Looking at Penny, with his head he indicated the display case he’d glanced at earlier. “Your father’s collection seems just the same as I remember it as a child. I’m surprised he never added to it.”
Penny met his eyes briefly, played to his lead. “I’m not sure why he stopped collecting.” Rounding the desk, she glanced at both cases. “But you’re right-it’s been, well, decades since he last bought a new one.”
Sweeping up to one case, she trailed her fingers across the glass, studying the pillboxes laid neatly on white satin with small cards engraved in her father’s precise hand describing each one.
Charles came up beside her. “Perhaps he grew bored with pillboxes.”

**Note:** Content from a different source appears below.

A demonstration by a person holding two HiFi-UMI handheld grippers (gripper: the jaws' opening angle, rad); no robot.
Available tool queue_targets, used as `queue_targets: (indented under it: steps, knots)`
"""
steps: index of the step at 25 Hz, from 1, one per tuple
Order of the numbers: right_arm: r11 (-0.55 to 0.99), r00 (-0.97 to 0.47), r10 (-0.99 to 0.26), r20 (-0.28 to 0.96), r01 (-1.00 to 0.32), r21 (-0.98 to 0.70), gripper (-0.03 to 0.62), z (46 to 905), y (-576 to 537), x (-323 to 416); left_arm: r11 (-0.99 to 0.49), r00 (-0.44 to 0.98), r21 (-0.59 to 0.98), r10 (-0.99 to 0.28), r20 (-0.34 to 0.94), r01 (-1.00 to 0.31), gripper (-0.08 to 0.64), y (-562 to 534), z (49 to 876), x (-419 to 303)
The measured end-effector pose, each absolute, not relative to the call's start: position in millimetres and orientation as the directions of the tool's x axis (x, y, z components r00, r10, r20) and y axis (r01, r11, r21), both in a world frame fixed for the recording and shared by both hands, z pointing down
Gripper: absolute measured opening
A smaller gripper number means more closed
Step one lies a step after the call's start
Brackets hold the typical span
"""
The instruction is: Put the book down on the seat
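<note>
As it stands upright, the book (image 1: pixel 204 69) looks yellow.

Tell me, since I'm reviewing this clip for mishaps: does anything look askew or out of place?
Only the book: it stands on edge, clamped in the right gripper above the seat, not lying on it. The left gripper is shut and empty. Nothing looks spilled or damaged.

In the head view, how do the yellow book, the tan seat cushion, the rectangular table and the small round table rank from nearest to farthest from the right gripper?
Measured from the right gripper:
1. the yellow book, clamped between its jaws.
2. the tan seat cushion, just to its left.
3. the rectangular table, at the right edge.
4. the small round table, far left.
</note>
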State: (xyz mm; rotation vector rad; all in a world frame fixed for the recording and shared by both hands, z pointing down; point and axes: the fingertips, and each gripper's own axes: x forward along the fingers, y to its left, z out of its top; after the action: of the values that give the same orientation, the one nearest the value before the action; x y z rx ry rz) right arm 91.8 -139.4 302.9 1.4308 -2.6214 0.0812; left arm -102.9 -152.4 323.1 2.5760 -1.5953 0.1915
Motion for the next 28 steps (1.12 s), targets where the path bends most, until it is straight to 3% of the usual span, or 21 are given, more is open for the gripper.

Nicholas was watching, listening to every word, every inflection, his intensely focused attention the equivalent of a red flag waving in Charles’s face. Any notion Nicholas wasn’t deeply involved in whatever scheme had been operating was untenable. He had been involved, and was now intent on ensuring Charles did not find the evidence he was seeking.
“Perhaps.” Penny shrugged, then turned to Nicholas. “Now we’ve found the maps, we won’t disturb you further, Nicholas.”
Nicholas blinked, then seemed to shake himself. “Why-ah, surely you’ll stay for tea. Take some refreshment?”
“No, no!” Penny waved aside the invitation. “Thank you, but no. By the time we ride back to the Abbey it’ll be time for luncheon.”
She glanced at Charles, a question in her eyes. He smiled approvingly, adding just a hint of wicked anticipation-enough, he hoped, to prick Nicholas.
From the way Nicholas’s jaw set, he succeeded.